Ce matin, un monsieur a parlé des recherches qui sont menées actuellement en Norvège. Il y a quelques années, des investisseurs norvégiens voulaient construire une usine produisant 5 000 tonnes quotidiennement — l'équivalent de la production des trois usines qui existent à l'heure actuelle — à Prince George. Les coûts des barres d'armature et du béton les ont découragés à investir dans cette région. Nous avons les ressources naturelles, la fibre et tout ce qu'il faut — y compris les réseaux de transport. Nous disposons de tout ce qu'il faut pour attirer les investisseurs.

J'espère que le sénateur Mercer perçoit mon message comme un encouragement — car je ne suis certainement pas ici pour pleurnicher.

Notre industrie n'est pas dans une situation difficile, mais nous devons faire le point et réaliser qu'elle peut s'empirer très rapidement si notre approche cesse d'être progressiste. Si l'industrie forestière échoue dans cette région, ce ne sera pas à cause du manque de matières premières; ce sera à cause du gouvernement, provincial ou fédéral, qui n'aura pas réussi à faire en sorte que ces matières premières soient utilisées pour générer des revenus pour nos citoyens. Si elle échoue dans cette région, ce ne sera pas à cause d'une pénurie de main-d'œuvre de qualité; ce sera parce que l'industrie et le gouvernement n'auront pas réussi à appuyer les efforts visant à former des travailleurs de qualité. Si elle échoue, ce ne sera pas à cause du manque de visionnaires; ce sera parce que nous n'aurons pas réussi à voir le problème suffisamment à l'avance pour pouvoir le résoudre.

Nous devons étudier les raisons pour lesquelles des usines à pâte ont fermé leurs portes en Ontario et au Québec et avoir des idées vraiment novatrices pour décider des mesures à prendre concernant l'industrie forestière dans cette région. Je suis absolument certain d'y arriver. Je peux trébucher deux fois et je prendrai ma retraite avant que l'industrie forestière sèche la dernière balle de pâte, mais mes petits-enfants ont besoin d'un endroit pour travailler et vivre.

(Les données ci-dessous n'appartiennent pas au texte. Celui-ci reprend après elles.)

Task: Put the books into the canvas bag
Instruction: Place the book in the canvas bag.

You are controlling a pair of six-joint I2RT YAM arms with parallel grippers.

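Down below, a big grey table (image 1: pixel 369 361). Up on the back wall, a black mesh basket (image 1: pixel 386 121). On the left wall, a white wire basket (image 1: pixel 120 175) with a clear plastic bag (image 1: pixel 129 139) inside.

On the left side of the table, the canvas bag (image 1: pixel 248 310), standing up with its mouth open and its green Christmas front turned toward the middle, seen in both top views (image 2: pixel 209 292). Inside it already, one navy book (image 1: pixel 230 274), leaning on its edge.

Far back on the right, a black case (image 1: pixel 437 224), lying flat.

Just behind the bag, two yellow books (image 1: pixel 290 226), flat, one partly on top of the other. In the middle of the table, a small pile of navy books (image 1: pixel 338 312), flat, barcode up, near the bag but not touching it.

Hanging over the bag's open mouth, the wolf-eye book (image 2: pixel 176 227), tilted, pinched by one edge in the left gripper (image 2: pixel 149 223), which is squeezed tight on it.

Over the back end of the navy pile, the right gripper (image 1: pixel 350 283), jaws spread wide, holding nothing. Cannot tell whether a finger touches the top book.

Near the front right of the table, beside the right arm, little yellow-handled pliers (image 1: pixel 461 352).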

La tranche d'imposition pour les cols bleus est très élevée, l'une des plus élevées au monde. Pour arriver à garder cette ressource et continuer de pouvoir en disposer, nous avons besoin d'aide pour maintenir l'industrie en place et créer une industrie secondaire dans cette région.

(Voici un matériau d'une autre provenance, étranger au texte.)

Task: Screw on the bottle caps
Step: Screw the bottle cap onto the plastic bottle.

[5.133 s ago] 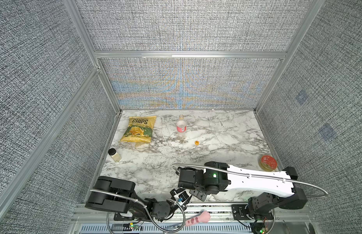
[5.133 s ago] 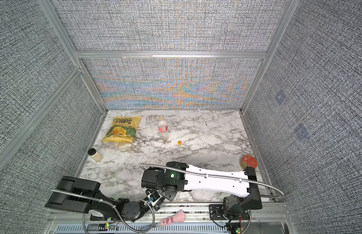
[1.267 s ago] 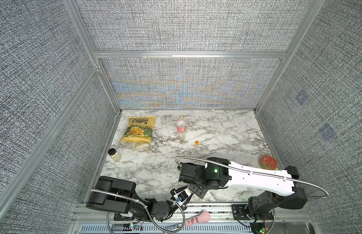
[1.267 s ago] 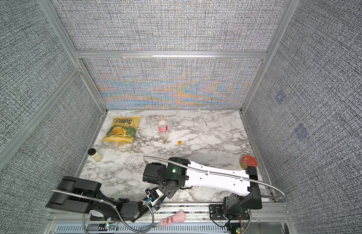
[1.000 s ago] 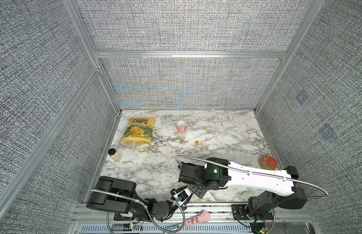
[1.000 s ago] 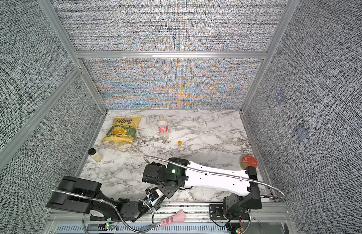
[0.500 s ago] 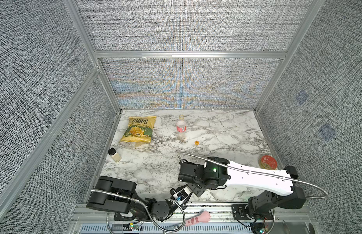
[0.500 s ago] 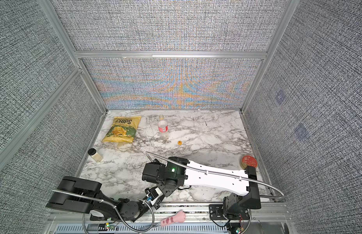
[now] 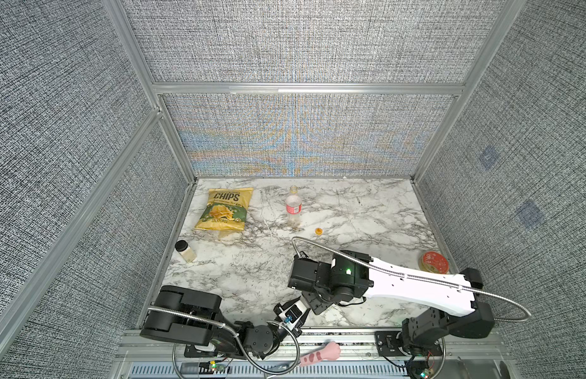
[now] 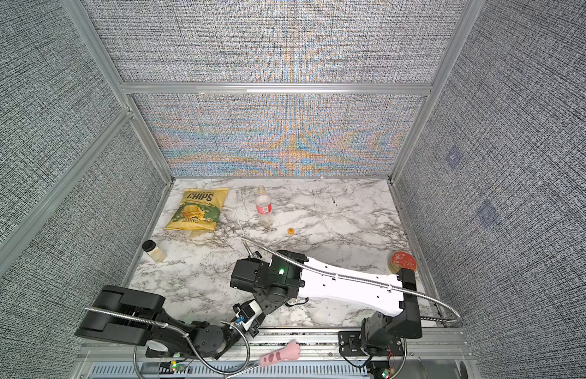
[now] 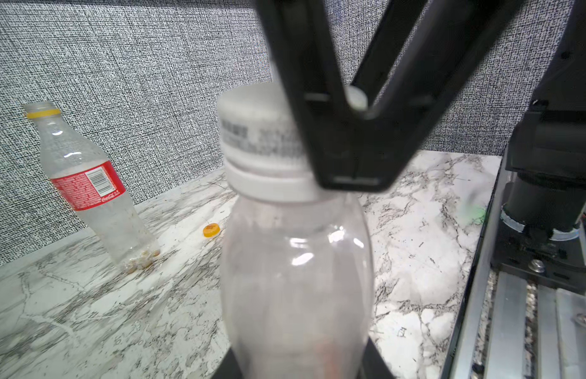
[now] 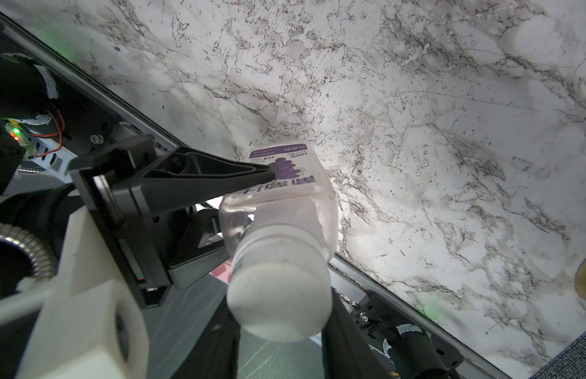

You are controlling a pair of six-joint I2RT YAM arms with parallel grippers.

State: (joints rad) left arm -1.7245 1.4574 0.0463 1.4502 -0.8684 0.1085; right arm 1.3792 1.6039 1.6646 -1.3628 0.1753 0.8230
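Marble-look tabletop inside grey woven walls: at its front edge we see the left gripper clamped on the squarish bottle, whose purple grape label reads "100%". That bottle's neck carries the white cap, which the right gripper pinches from above. Beyond the bottle we find the orange cap lying loose, just past it the uncapped Coca-Cola bottle standing upright, and farther left a yellow bag printed "CHIPS".

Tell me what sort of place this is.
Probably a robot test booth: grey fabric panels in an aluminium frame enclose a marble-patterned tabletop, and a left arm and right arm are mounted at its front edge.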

Je vous remercie de m'avoir donné l'occasion de m'exprimer devant vous. J'espère que nous arriverons à une conclusion qui permettra aux investisseurs, aux travailleurs et au gouvernement de mieux dialoguer pour aboutir à une solution qui maintiendra l'industrie forestière dans cette région.

La présidente : Merci beaucoup, Dwaine. Le sénateur Peterson sera le premier à poser des questions, il sera suivi par le sénateur Mercer.

Le sénateur Peterson : Merci, madame la présidente, et merci à vous deux pour vos déclarations.

Denise, je peux presque ressentir la douleur que vous avez manifestée durant votre déclaration aujourd'hui, et vous n'êtes ici pour demander ni la charité ni pour faire l'aumône. Vous ne demandez simplement que votre salaire corresponde au travail que vous faites, ce qui n'est certainement pas déraisonnable. Nous sommes arrivés à une conjoncture où la situation actuelle doit être corrigée, parce que j'espère que vous, votre famille et éventuellement vos enfants puissent continuer l'exploitation qui appartient à votre famille depuis quelque temps.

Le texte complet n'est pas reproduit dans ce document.